COMEX gold futures settled at $4,161.30/oz on July 3, up 1.18 percent from the previous week and extending the recovery from the June 29 low of $4,022/oz. The Q3 2026 average stands at $4,114/oz. The rally is supported by a softening US dollar after weaker-than-expected payroll data, which has repriced Fed hike expectations lower, combined with persistent safe-haven demand and the strongest central bank buying cycle in modern history.
Central bank gold purchases continue to redefine the demand structure. The World Gold Council reports that central banks bought 244 mt in Q1 2026 — the fastest quarterly pace in over a year and a continuation of the unprecedented buying cycle that began in 2022. Full-year 2025 official sector purchases totaled 863 mt, approximately 17 percent of global gold demand. For 2026, the WGC forecasts central bank purchases of approximately 850 mt, nearly matching 2025 levels. The 2026 Central Bank Survey found that 89 percent of reserve managers expect global official gold holdings to rise over the next 12 months, and a record 45 percent expect to add to their own reserves. Central banks now hold approximately 40,000 mt of gold, roughly 20 percent of all above-ground gold, and gold's share of total reserves has risen to 18-25 percent depending on the country grouping.
The structural story extends beyond central banks. Investment demand is showing signs of renewed strength. ETF inflows, which were negative for most of 2023-2024, turned positive in Q1 2026. Bar and coin demand remains elevated, particularly in Asia, as retail investors respond to high inflation, banking sector instability in select markets, and the lack of attractive alternatives in a low-yield environment. The WGC's mid-year outlook expects investment demand to be positive but likely below 2025 levels, with bar and coin picking up as retail investors continue to accumulate.
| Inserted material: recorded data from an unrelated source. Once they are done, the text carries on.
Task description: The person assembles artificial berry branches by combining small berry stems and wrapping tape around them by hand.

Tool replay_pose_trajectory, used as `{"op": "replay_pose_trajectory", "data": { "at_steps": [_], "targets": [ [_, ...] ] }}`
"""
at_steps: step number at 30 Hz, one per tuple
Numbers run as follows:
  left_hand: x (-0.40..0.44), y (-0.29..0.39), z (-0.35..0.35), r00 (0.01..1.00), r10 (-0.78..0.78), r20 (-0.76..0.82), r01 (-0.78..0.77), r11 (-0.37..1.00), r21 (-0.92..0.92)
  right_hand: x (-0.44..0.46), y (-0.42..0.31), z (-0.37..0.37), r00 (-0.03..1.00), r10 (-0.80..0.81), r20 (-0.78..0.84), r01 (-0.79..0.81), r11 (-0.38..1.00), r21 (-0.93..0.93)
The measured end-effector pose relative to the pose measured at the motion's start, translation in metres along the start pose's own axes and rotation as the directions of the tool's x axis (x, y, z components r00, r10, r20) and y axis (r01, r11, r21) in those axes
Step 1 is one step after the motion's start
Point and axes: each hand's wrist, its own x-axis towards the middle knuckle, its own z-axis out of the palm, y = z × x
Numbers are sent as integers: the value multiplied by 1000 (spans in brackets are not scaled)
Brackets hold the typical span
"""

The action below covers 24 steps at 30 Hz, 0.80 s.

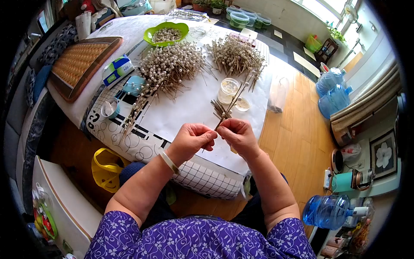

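My right hand [239, 136] pinches the lower end of a thin brown stem [236, 98] with small white bead-like buds, which slants up and away over the table. Close beside it, my left hand [194, 140] is closed in a pinch near the stem's foot; anything between its fingertips is too small to make out. Just beyond the hands lie several short brown sticks [217, 108]. A clear round tub [228, 88] with pale contents stands past them, its round lid [243, 104] alongside. Two heaps of white-budded stems, a left heap [170, 67] and a right heap [237, 56], lie farther back.
A green bowl [148, 32] of white beads stands behind the left heap. Left of it are a tissue pack [118, 70], a blue box [134, 85], a small cup [113, 108] and loose budded stems [137, 110]. A yellow bag [105, 170] sits below the table's left edge.
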Motion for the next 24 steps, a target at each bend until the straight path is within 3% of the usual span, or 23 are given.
{"op": "replay_pose_trajectory", "data": {
  "at_steps": [4, 10, 14, 19, 24],
  "targets": [
    [1, -1, 3, 991, 92, -99, -71, 979, 193, -2, -5, 6, 999, 13, -48, -11, 999, 35],
    [-1, -1, 4, 988, 141, -68, -117, 952, 282, -5, -11, 7, 998, 58, -12, -57, 992, 112],
    [0, -1, 0, 993, 114, -27, -103, 958, 266, -1, -1, 5, 1000, 13, -7, -13, 1000, 21],
    [1, 2, -2, 996, -54, 68, 49, 995, 82, 1, 5, 8, 998, -55, 16, 53, 993, 109],
    [-1, 6, -7, 991, -104, 78, 100, 994, 50, 0, -3, 3, 998, 51, 46, -53, 998, 43]
  ]
}}
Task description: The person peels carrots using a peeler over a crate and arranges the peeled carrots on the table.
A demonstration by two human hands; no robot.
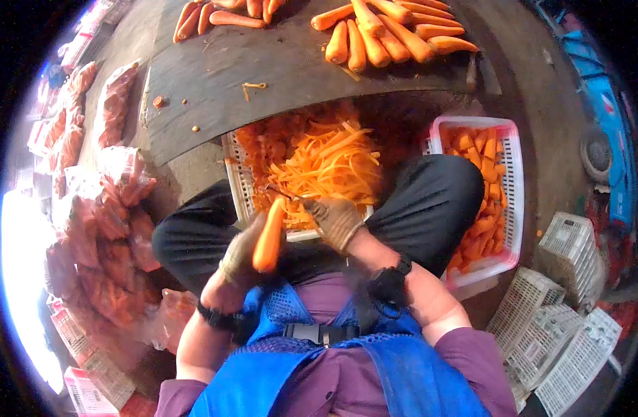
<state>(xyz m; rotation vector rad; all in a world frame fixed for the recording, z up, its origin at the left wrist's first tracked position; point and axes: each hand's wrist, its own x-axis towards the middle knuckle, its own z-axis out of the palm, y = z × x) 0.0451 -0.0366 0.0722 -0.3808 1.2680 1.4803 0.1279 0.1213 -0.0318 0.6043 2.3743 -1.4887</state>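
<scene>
My gloved left hand (240, 251) is wrapped round a carrot (269, 240), held tilted above my lap with its tip pointing away from me. In my gloved right hand (335, 221) is a thin peeler (283, 192), its head close to the carrot's far tip. My right fingers are closed round its handle. Directly beyond both hands, a white basket (239, 174) between my knees is heaped with long orange peelings (329, 160). Whether the blade touches the carrot I cannot tell.
Whole carrots (395, 35) lie in piles on a dark board (221, 83) ahead. A white-and-pink crate (513, 201) of cut carrot pieces stands by my right knee. Bagged carrots (110, 257) fill the left side; several white crates (541, 326) sit at right, near a blue vehicle (607, 118).
</scene>
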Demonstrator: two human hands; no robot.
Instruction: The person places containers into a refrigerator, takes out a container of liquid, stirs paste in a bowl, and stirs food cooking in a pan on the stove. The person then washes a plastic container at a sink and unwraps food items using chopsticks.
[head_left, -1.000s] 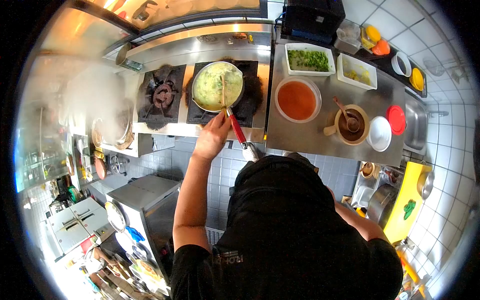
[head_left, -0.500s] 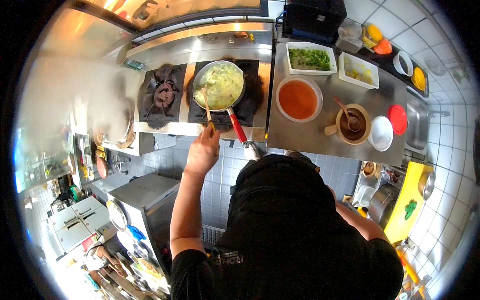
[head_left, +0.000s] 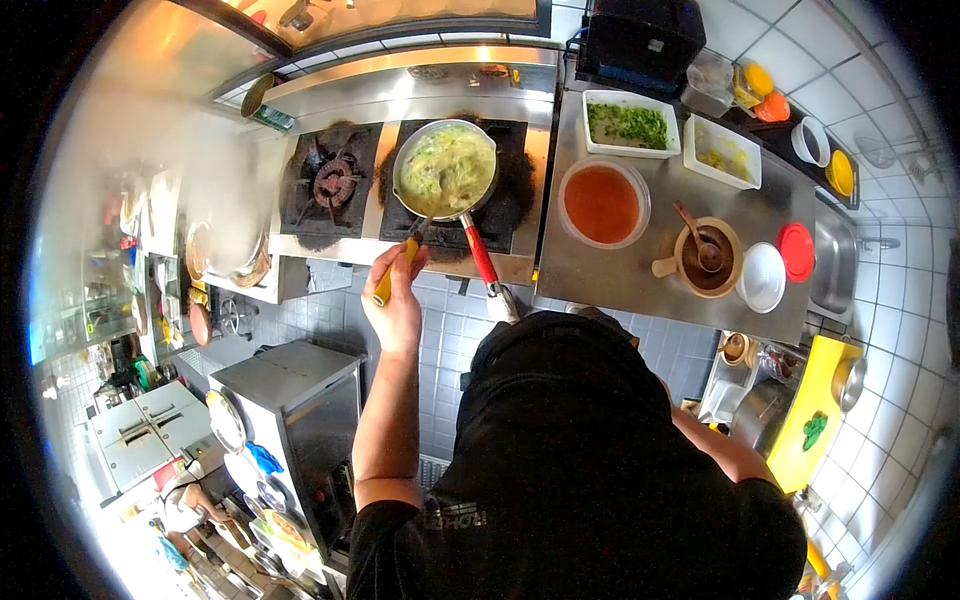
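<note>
My left hand is closed around the yellow handle of a stirring utensil. Its lower end dips into the near edge of the pan, and its head is hidden in the food. The round pan sits on the right burner with a red handle pointing toward my body. Inside is a wet, pale green and yellow mixture. My right forearm hangs at my side; of my right hand only a sliver shows beside the black shirt, its fingers hidden.
The left burner carries no pan. On the steel counter to the right are a tub of orange-red sauce, a tray of chopped greens, a second white tray and a brown pot with a ladle. Steam rises at left.
My left hand has turned and shifted slightly left and down, so more of the yellow handle shows. The utensil has moved from the pan's left side to its near edge; the mixture looks swirled.
</note>
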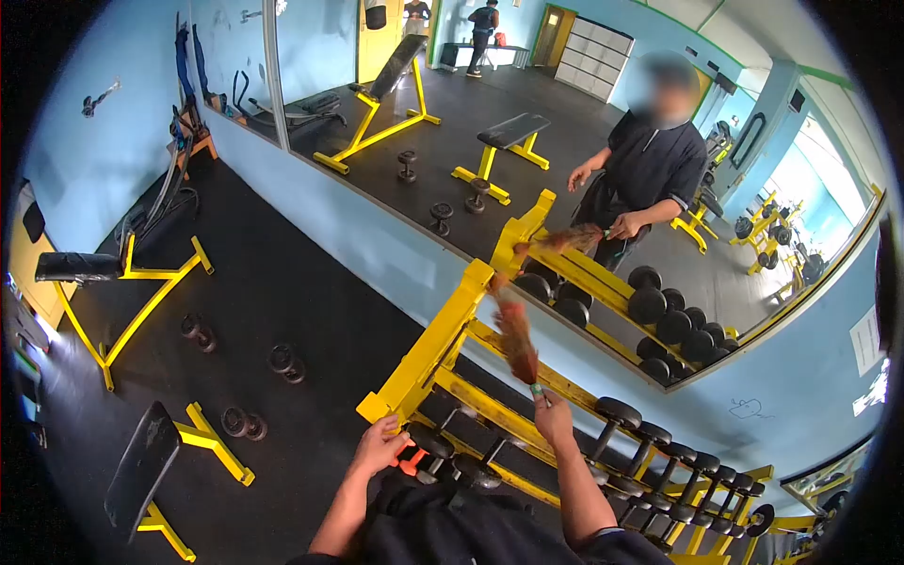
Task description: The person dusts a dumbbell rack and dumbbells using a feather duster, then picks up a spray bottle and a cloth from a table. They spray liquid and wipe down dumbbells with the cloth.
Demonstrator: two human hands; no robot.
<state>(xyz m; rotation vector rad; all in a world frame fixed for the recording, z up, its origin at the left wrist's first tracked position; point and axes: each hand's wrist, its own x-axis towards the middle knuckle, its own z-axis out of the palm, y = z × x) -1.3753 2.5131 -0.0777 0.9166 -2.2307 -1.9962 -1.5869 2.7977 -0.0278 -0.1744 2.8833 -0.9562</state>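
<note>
In the head view, the only one here, holds a feather duster (514,339) in the right hand (554,421), with the fingers closed around its handle (537,388). Points the reddish-brown feathers up and forward, toward the upper end of the yellow rack (428,343), before the mirror (537,179). Cannot tell if touching the metal with the tip or only near it. Places the left hand (377,446) at the lower end of the same yellow beam, just beside something orange (411,461); cannot tell if gripping the edge or only resting there.

Judging by the look, expect little weight, with soft, bending feathers and a stiffer handle. Probably not slippery in a dry hand. Best to take hold at the handle, close to the green part, and not to squeeze the feathers, perhaps easy to bend or break. Be careful also near the dumbbells (678,450), surely hard and heavy, with gaps probably able to catch a feather.
</note>
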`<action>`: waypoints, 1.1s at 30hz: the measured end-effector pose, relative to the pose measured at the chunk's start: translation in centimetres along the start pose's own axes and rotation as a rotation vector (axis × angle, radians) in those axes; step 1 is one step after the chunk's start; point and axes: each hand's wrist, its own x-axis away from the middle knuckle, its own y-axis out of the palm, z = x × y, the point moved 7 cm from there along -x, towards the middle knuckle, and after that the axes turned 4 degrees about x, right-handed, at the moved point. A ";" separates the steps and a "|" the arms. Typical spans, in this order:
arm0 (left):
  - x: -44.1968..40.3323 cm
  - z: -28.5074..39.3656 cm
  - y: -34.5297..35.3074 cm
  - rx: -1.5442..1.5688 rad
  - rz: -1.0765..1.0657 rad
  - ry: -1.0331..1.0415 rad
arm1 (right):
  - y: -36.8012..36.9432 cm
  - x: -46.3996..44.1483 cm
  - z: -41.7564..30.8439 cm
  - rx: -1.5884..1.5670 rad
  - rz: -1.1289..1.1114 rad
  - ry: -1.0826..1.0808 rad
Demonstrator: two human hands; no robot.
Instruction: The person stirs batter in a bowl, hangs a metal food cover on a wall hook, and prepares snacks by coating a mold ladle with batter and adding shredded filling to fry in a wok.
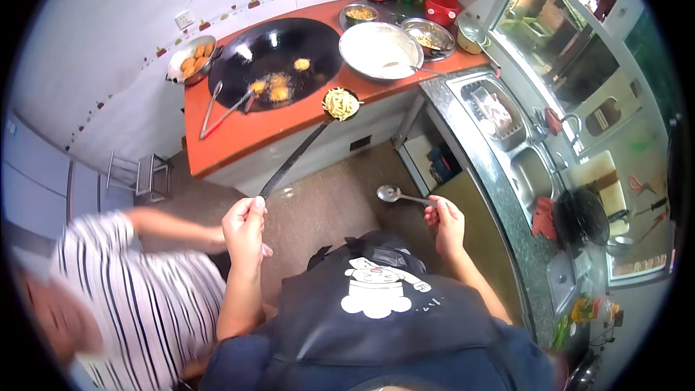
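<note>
My left hand [245,230] is closed round the dark handle of a long ladle [293,158]. Shredded food [340,103] fills the ladle's bowl, which is held over the front edge of the orange counter [253,135], beside the large black wok [228,65]. In the wok's oil are several golden pieces [278,90], and one more fritter [302,64] lies apart to the right. My right hand [446,224] grips the end of a metal spoon [389,193], held over the floor in front of the apron.
A person in a striped shirt [145,297] is close on my left. Red-handled tongs [217,122] rest at the wok's left edge, near a bowl of fried pieces [194,59]. A large white basin [381,51] stands right of the wok. The sink [532,174] is at right.
</note>
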 end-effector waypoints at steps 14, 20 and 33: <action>-24.4 -0.6 13.2 -0.031 0.114 -0.127 | 11.1 -55.0 -7.8 0.410 0.068 -0.216; -29.6 1.2 16.4 -0.295 0.169 -0.183 | 15.5 -62.5 -5.6 0.600 -0.040 -0.091; -37.7 1.3 17.4 -0.377 0.023 -0.208 | 10.7 -63.7 -3.9 -0.001 0.145 0.209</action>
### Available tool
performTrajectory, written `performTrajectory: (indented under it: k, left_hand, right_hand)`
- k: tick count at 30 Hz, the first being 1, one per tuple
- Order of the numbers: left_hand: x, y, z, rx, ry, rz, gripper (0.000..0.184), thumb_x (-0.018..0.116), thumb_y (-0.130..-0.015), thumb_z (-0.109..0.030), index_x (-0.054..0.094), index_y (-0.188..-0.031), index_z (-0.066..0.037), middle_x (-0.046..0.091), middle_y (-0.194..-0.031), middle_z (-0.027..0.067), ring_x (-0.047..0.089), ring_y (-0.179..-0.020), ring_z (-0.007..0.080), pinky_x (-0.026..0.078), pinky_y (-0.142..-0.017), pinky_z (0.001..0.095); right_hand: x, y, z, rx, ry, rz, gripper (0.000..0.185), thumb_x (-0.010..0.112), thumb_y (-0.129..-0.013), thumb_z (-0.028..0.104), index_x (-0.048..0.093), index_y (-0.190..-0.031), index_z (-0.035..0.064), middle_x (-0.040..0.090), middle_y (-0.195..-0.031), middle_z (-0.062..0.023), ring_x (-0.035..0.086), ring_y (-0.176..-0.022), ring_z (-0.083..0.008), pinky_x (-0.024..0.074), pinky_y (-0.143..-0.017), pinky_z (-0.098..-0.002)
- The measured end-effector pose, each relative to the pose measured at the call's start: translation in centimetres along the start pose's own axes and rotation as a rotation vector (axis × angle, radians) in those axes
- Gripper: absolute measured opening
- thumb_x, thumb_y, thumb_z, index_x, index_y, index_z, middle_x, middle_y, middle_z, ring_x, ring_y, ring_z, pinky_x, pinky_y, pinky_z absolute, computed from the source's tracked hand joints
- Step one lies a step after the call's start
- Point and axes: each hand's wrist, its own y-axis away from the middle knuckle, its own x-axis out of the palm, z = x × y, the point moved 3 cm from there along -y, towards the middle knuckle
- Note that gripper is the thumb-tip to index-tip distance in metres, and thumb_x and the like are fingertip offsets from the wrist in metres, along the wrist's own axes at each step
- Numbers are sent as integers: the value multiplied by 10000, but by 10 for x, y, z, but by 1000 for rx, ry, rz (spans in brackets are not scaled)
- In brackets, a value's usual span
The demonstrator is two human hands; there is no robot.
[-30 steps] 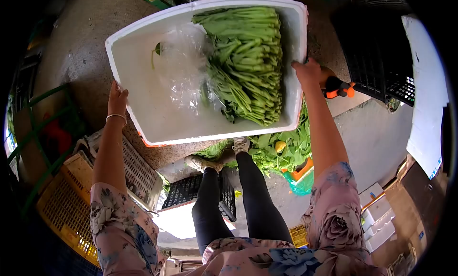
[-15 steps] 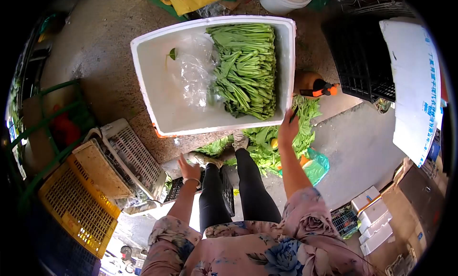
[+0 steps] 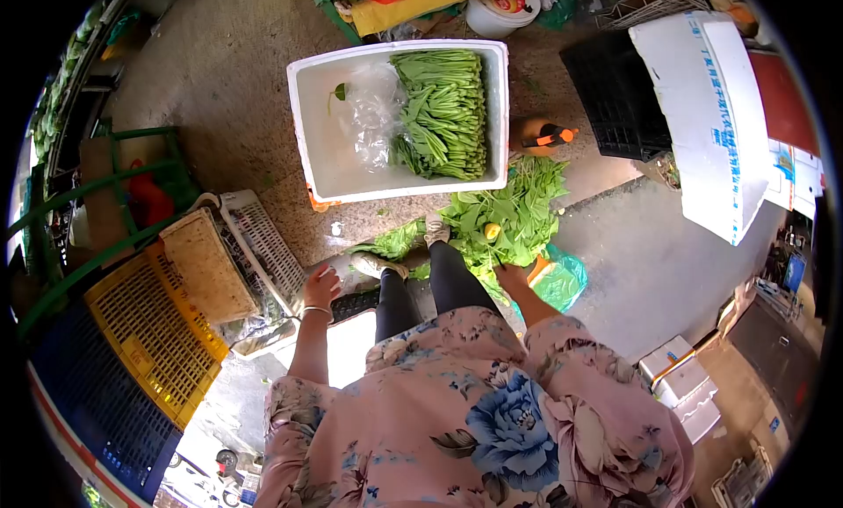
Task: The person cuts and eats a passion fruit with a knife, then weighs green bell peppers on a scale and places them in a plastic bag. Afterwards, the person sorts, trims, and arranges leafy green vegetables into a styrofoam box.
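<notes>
My left hand (image 3: pixel 321 288) hangs in the air beside a white plastic basket, holding nothing, its fingers loosely apart. My right hand (image 3: pixel 513 280) is low over loose green leaves (image 3: pixel 527 196), its fingers closed; a small dark tip shows at them, too small to name. Ahead of me stands a white foam box (image 3: pixel 320 170). Its right half holds stacked leafy greens (image 3: pixel 448 113) with the stems facing right. Crumpled clear plastic (image 3: pixel 373 113) and a single leaf (image 3: pixel 340 92) lie in its left half. Neither hand touches the box.
An orange-topped bottle (image 3: pixel 553 136) stands right of the box, near a black crate (image 3: pixel 610 95) and a white foam panel (image 3: pixel 711 130). Yellow (image 3: pixel 145 332) and white (image 3: pixel 263 244) baskets are at left. A green plastic bag (image 3: pixel 562 280) lies by the leaves.
My right hand has dropped away from the box's near right corner toward my body. My left hand has moved slightly left and up. My view has shifted, and the box appears smaller.
</notes>
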Motion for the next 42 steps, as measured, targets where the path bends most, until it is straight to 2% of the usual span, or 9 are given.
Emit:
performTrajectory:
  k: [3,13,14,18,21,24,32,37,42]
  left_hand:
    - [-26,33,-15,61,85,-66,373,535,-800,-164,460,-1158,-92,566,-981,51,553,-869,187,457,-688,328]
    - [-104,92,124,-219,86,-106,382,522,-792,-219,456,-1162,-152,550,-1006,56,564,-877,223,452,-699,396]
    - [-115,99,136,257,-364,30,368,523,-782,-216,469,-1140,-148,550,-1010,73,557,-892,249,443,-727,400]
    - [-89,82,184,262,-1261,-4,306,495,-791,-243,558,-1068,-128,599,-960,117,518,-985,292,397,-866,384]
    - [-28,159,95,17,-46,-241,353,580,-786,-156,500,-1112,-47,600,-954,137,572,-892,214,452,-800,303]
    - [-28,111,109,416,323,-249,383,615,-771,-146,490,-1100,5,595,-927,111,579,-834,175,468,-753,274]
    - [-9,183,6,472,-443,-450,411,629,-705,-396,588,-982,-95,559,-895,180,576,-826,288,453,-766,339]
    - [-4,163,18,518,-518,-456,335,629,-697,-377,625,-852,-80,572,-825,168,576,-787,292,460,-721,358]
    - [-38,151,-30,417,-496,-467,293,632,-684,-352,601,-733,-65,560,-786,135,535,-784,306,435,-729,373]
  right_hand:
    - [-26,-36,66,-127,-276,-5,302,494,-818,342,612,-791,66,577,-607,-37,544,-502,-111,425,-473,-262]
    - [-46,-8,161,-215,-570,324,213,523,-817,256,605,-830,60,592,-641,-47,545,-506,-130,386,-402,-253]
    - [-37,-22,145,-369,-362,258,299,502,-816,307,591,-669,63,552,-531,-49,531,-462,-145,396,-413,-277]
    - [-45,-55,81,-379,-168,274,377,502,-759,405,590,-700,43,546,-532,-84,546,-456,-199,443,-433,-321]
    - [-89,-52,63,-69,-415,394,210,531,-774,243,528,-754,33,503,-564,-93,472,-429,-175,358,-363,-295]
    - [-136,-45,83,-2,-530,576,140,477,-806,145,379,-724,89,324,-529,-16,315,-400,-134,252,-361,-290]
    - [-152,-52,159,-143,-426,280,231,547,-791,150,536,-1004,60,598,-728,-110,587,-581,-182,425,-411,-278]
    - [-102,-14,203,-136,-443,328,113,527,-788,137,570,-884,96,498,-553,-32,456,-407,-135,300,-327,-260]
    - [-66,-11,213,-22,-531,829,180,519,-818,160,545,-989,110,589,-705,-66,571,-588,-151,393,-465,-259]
Supply is constrained. Global mine production has been flat to declining since 2020, with depleting reserves, declining ore grades, and longer permitting timelines limiting new capacity. Annual mine production is approximately 3,600 mt, with the top five producing countries — China, Australia, Russia, Canada, and the US — accounting for roughly 45 percent of output. Recycling provides a modest supplementary source but at elevated prices, scrap flows tend to increase, partially capping upside.
Institutional price forecasts for 2026 cluster in a $4,500-5,400/oz range. The World Bank projects precious metals to hit new all-time highs in 2026, with gold up another approximately 8 percent after a 34 percent gain in 2025. Major bank targets generally center on $4,500-4,700/oz as a base case, with upside scenarios toward $5,000/oz if geopolitical risk escalates. The World Gold Council's structural analysis points to a higher floor, not because of macro volatility but because central bank demand has become a permanent demand stream that did not exist at this scale before 2022.
Bear case: A decisive shift by the Fed toward aggressive tightening, a surging USD, or a resolution of major geopolitical conflicts would reduce the safe-haven bid. In this scenario, gold could correct to $3,600-3,800/oz. Bull case: Geopolitical escalation, a global recession, or acceleration of central bank de-dollarization would push gold through $5,000/oz toward $5,500/oz. Base case: Central bank buying continues at ~850 t/yr, investment demand remains positive, and gold trades in a $4,200-4,800/oz range through year-end.
For procurement teams managing gold exposure — a modest category for most industrial buyers but critical for electronics, aerospace, and jewelry sectors — the key structural change is central bank demand. Central banks have purchased approximately 1,000 mt per year for the last four years, roughly double the trajectory of the prior decade. This is not tactical; it is structural portfolio diversification away from USD reserves. WGC's 2026 central bank survey found 89 percent of reserve managers expect global official gold holdings to rise over the next 12 months, and a record 45 percent expect to add to their own reserves. This creates a price floor that did not exist before 2022. For industrial buyers, this means the downside risk in gold is structurally lower than historical norms. A $3,800/oz floor is plausible. The risk is on the upside: if central bank buying continues at its current pace and investment demand (ETFs, bar, coin) returns, prices could test $5,000/oz in 2027. Hedge gold exposure via forward contracts or lease rate strategies, not by reducing inventory below critical minimums. The cost of being caught short in a gold price spike to $5,000/oz exceeds the cost of holding inventory at current levels.